Cole Jacob, Hughey Scott
Anesthesiology and Pain Medicine, Naval Medical Center Portsmouth, Portsmouth, Virginia, USA
Anesthesiology and Pain Medicine, Naval Medical Center Portsmouth, Portsmouth, Virginia, USA.
Reg Anesth Pain Med. 2019 Sep 27. doi: 10.1136/rapm-2019-100818.
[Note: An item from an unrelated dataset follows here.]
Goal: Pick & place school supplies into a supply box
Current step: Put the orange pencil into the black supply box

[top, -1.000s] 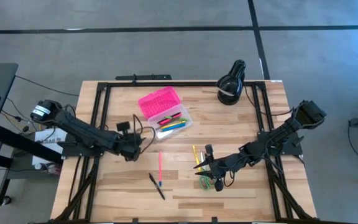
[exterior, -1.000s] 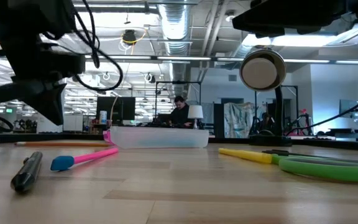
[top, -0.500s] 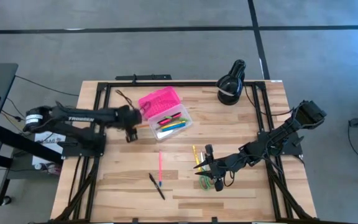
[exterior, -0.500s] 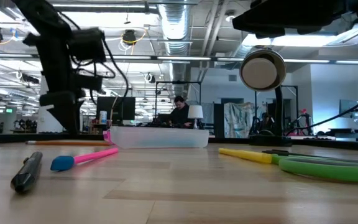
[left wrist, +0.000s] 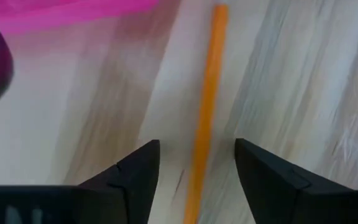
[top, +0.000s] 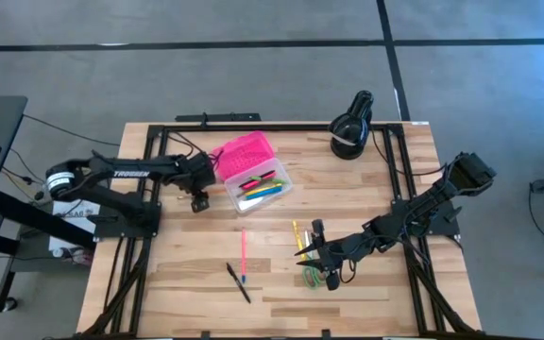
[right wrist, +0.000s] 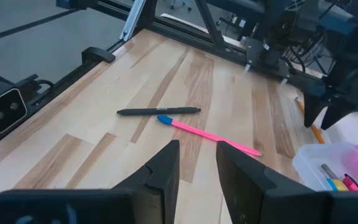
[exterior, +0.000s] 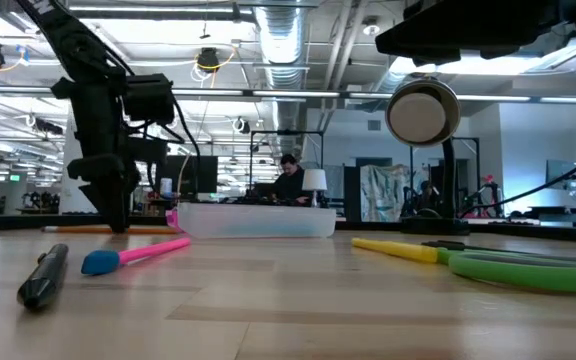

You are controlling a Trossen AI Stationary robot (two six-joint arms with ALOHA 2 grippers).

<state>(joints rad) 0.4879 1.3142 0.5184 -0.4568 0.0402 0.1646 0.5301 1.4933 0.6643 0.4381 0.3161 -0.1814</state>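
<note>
Supply box [top: 258,185] is sitting at table [top: 385,302] centre-rear, lid [top: 241,154] lying open behind it, pens lying in the base. Left gripper [top: 197,201] is hovering just left of the box, straddling an orange pencil [left wrist: 205,118] lying on the wood. Pink pen [top: 244,253] and black pen [top: 238,281] are lying in front of the box. Right gripper [top: 315,247] is hanging right of them, over the scissors [top: 317,277] and yellow pen [top: 297,236]. Lamp [top: 351,124] is standing at rear right.

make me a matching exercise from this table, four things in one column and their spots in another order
Things:
1. thin orange pencil
2. green-handled scissors
3. black pen
4. black round lamp

Places:
A. far right part of the table
B. beside the pink pen
C. between the open left gripper's fingers
D. under the right gripper

Pairs: 1-C, 2-D, 3-B, 4-A
</note>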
The administration of epidural anesthesia during labor is a common technique used to reduce the pain of childbirth. We sought to compare standard infusion strategies of continuous epidural infusions (CEI) with programmed intermittent epidural bolus (PIEB) to assess the length of spread in terms of vertebral body length. Based on previous clinical data in humans, the PIEB was associated with improved pain control and decreased total dose of local anesthetic. We hypothesized that the PIEB was associated with increased spread when compared with CEI.
Thirty female Yorkshire-cross swine cadavers were used to compare three infusion strategies, continuous infusion (CEI) 10 mL/hour programmed continuously, multiple bolus (MB) 2 mL given every 12 min for 10 mL total and 10 mL delivered in a single bolus (SB). Radiographs were used to identify the spread of the radiopaque contrast dye, and a number of vertebral bodies covered were measured to assess spread.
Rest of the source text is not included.